Dr Qi Wang is a Lecturer in Computer Networking with UWS, UK. His research interests include Internet Protocol networks and applications (video etc.), mobility management, multihoming support, energy-efficient wireless sensor networks, routing in wireless mesh networks, heterogeneous networks, and cross-layer design. Recently, he has been involved in the EU FP6 MULTINET project on intelligent wireless networking and the UK EPSRC DIAS project on sensor networks. He received his PhD in Wireless Networking from the University of Plymouth, UK.
Engineering Context-Aware Mobile Applications: Insights from two Perspectives
The development of mobile applications, especially that provide context-sensitive features is a rather complex and difficult task. 'Smart' and 'context-aware' systems are great for endusers, if they are non-intrusive and have user-friendly interfaces, but they are hard to design, maintain and integrate. Additionally, the coverage of such applications requires the utilization of appropriate data transport, efficient resource management, as well as input- and output techniques to consider the limitations of mobile devices.
In this tutorial, a set of techniques and design patterns will be presented that helps to face these challenges. The presented techniques cover various topics, especially context and resource/data management techniques as well as the design of context-sensitive user interfaces.
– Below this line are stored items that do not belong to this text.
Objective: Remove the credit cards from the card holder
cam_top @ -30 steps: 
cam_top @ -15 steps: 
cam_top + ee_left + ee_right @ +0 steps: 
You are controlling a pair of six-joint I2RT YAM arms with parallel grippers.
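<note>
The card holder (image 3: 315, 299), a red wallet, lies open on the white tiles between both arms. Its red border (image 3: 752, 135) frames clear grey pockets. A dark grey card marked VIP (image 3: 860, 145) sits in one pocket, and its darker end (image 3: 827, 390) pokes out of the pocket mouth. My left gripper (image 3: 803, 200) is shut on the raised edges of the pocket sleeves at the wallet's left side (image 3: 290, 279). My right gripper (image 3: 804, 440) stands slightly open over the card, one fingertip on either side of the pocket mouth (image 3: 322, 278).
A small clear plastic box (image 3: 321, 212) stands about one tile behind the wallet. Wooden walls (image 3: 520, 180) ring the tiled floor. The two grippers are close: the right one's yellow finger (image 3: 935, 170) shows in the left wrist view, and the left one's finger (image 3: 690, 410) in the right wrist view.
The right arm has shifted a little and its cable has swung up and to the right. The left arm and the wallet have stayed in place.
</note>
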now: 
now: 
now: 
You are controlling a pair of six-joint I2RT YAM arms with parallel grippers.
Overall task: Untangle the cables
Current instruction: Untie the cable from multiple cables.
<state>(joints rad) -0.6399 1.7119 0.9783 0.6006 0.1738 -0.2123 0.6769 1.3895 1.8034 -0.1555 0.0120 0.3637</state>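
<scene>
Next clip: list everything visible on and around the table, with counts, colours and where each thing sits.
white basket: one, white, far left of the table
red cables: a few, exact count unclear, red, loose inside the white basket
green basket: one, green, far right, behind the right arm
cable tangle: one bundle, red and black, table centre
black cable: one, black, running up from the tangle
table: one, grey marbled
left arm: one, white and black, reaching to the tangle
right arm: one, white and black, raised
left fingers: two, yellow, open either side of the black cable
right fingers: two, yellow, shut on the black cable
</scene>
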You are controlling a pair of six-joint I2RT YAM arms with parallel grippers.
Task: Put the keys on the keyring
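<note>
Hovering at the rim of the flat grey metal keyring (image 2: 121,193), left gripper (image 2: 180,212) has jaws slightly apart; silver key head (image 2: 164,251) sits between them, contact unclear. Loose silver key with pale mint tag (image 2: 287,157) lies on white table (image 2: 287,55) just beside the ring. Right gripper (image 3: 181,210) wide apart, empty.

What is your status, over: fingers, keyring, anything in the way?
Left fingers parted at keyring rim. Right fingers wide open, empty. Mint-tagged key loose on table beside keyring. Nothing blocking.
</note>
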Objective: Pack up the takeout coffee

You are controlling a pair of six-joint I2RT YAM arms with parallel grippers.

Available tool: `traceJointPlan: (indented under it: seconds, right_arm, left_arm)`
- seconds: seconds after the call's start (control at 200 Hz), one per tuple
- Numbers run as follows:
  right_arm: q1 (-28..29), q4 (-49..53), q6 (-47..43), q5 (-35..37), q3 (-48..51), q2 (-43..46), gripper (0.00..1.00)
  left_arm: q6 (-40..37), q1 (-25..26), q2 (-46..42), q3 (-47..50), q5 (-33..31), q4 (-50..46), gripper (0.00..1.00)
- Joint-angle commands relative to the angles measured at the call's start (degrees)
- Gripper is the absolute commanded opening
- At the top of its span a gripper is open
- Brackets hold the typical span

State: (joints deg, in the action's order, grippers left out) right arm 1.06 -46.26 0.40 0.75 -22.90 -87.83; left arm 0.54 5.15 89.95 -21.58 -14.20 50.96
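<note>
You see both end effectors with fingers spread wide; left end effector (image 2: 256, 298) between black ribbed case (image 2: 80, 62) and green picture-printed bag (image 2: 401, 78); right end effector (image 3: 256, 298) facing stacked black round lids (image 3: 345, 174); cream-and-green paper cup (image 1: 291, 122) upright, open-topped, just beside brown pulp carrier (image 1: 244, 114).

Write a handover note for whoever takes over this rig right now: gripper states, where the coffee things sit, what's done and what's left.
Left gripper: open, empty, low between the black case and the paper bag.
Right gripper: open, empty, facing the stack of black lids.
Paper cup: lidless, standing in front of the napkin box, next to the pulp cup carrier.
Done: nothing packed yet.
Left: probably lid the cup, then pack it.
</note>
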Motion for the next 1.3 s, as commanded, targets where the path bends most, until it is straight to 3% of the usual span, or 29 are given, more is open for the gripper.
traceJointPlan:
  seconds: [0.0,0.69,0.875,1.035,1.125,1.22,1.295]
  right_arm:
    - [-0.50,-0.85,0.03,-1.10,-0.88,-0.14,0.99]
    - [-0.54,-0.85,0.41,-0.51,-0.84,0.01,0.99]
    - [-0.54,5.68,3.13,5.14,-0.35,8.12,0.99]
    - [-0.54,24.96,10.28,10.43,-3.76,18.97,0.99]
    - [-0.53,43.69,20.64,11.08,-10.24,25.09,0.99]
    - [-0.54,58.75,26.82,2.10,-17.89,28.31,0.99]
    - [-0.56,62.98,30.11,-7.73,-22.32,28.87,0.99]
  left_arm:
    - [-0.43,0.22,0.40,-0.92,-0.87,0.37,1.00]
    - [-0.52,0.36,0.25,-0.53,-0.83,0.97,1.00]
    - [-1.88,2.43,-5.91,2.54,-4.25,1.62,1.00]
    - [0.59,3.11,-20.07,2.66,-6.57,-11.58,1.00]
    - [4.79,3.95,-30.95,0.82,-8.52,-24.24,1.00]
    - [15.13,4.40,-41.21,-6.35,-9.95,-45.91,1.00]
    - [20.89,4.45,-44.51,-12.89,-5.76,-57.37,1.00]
Furthermore, the results of several case studies carried out in the domain of industrial field service will be presented to provide feedback which of the presented techniques could be successfully applied and which challenges have still to be faced.
Markus Aleksy received the Management Information Systems Degree in 1998, and the Doctorate Degree in 2002 from the University of Mannheim, Mannheim, Germany, and the Doctorate Degree in Information Science in 2007 from Tokyo Denki University, Tokyo, Japan. He lectured in University of Mannheim, Germany and Queen’s University, Canada. Markus is the author or coauthor of more than 80 research papers published in international journals and conference proceedings. He was / is involved in the organization of several conferences as member of the steering committee, general (co-)chair, program (co-)chair, workshop (co-)chair etc as well as was / is a member of various program committees. His current research focuses on distributed systems, mobile computing, and life cycle science.